The New Platypus Review

A Soaring Vision

by

A Soaring Vision

 

“The typical expression at the opening of a friendship is like, “What? You too? I thought I was the only one.”
—C.S. Lewis

 

I love listening, imagining, writing, and I know a lot of that came from my grandfather, the family storyteller. 

Yet as I’ve grown older I realize how much our friends shaped what we become, and that a lot of my inspiration and courage to be a little different came from my best friend, Rob Huntington.

Rob and I met in the third grade. I was new in school, and shy—scared, really. He was confident, gregarious, and funny. And even then welcoming, like no one I’ve known since. As a kid, and throughout his life, Rob was this remarkable combination of hilarity and kindness. 

I don’t remember our first encounter, but I’ll bet it was over something we both laughed at. Probably something no one else was laughing at, that might have gotten us into trouble with Mrs, Rowe, our teacher. 

.But I remember that feeling: “What? You too? I thought I was the only one!”

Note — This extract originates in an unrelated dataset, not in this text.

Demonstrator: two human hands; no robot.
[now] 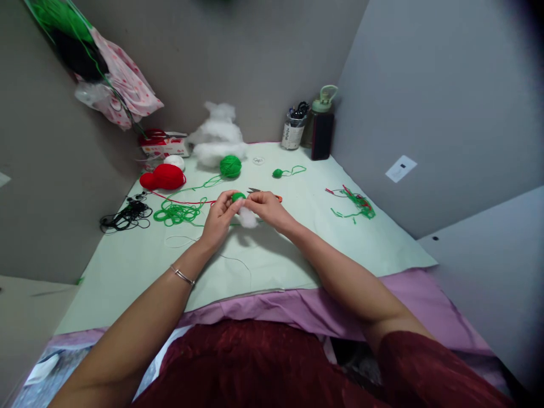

Suddenly what had made me weird and turned inward felt acceptable, at least to one other person, and a new world opened up to me. Not just all the adventures we had riding bikes and would have later driving cars all over the streets of Scottsdale and Phoenix, Arizona, but that inner world of the imagination, too. We would exchange drawings of fantastical creatures, battles, and sometimes jokes and our own lines for songs when we were supposed to be paying attention in class those third grade, fourth, fifth, and sixth grade years. One of those exchanges, not long after we discovered the marsupials and monotremes in the “Animals” section of the “A” World Book Encyclopedia, included a sort of newspaper, which we called the Platypus Review. I did the stories, Rob drew the art. I wish I’d saved even just a year’s worth of that call and response of craziness and imagination.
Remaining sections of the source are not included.